■ Exercise prompt ■
This exercise asks for every line of the material that contains the word "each".

■ Given data ■
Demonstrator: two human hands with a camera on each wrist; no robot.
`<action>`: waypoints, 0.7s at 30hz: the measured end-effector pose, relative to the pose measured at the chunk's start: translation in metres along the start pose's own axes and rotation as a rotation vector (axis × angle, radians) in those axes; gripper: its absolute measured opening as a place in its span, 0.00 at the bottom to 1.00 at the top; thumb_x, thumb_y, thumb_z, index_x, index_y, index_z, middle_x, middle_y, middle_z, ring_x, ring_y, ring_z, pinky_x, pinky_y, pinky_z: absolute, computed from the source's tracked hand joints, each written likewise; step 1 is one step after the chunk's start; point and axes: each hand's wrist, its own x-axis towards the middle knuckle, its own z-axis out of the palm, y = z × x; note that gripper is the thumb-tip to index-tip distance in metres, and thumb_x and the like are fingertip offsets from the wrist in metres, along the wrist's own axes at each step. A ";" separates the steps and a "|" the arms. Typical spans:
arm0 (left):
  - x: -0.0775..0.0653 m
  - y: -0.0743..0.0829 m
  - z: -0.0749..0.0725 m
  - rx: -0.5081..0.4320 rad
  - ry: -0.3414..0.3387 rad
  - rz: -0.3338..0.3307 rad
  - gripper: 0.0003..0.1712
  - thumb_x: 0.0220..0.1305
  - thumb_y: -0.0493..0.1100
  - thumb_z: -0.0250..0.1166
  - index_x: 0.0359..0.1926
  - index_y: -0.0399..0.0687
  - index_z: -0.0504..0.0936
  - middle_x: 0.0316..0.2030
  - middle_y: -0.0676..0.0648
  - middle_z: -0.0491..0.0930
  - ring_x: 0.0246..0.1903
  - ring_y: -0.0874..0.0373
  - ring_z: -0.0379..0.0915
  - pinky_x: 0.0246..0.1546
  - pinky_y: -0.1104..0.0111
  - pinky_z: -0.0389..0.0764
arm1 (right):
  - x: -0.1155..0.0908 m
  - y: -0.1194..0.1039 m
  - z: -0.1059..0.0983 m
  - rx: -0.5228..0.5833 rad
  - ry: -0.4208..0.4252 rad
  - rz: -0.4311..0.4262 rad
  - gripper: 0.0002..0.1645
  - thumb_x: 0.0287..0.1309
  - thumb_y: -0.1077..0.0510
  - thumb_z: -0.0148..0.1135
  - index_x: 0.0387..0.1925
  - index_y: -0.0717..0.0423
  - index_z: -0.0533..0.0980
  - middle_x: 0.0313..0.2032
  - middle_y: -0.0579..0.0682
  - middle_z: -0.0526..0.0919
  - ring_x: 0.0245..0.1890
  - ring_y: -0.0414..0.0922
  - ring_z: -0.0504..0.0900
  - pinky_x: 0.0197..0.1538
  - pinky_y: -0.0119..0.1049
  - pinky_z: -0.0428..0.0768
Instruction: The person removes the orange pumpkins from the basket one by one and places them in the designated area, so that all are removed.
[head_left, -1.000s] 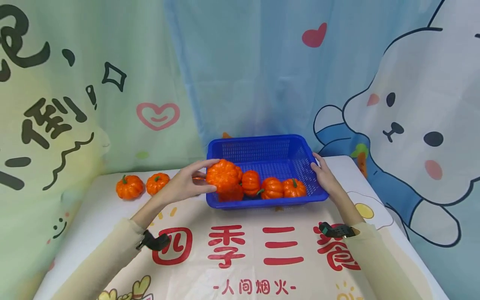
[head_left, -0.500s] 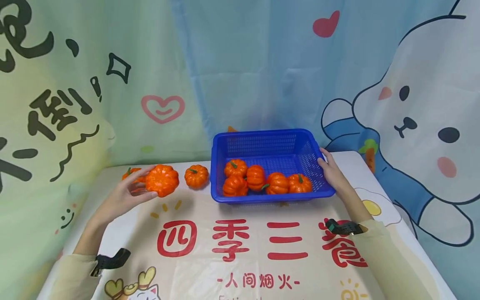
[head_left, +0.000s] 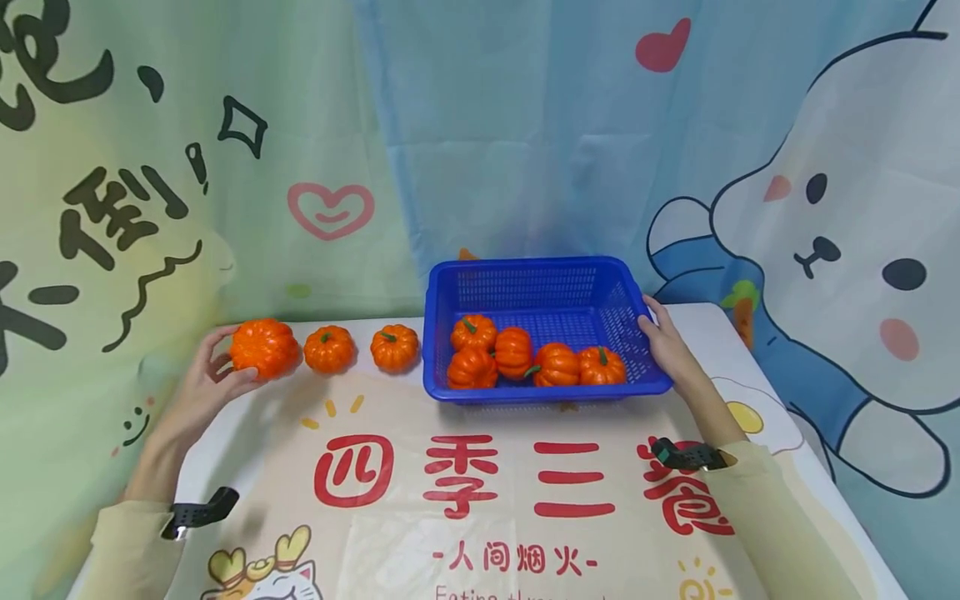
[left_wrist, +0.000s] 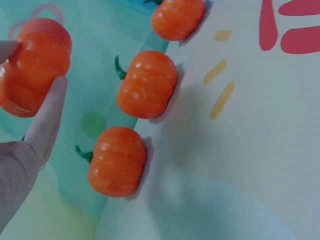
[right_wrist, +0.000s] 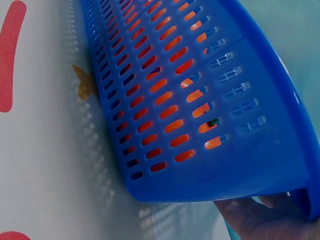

■ Solution to the problem ■
Demonstrator: two human hands with a camera on each wrist; no robot.
`<action>`: waypoints, 0.7s at 30hz: the measured end-effector pose, relative to the pose measured at the chunk's start: translation in metres along the start pose's own axes and rotation as a rotation vector (axis × angle, radians) in those axes; gripper: its absolute measured opening as a place in its span, 0.00 at the bottom to 1.00 at the top; thumb_x, thumb_y, thumb_z, index_x, index_y, index_z, middle_x, middle_y, middle_z, ring_x, ring_y, ring_z, pinky_x, pinky_y, pinky_z: absolute, computed from the source's tracked hand joints, each written likewise; step 1 is one step after the chunk's start; point and axes: each hand's wrist, its own x-axis towards the middle knuckle, its own z-axis out of the palm, y = z × x; note that gripper is the thumb-tip to index-tip distance in metres, and thumb_x and the like are fingertip offsets from the wrist in metres, along the wrist's own axes at each step. A ";" separates the steps and a "|" the arms. Typical spans:

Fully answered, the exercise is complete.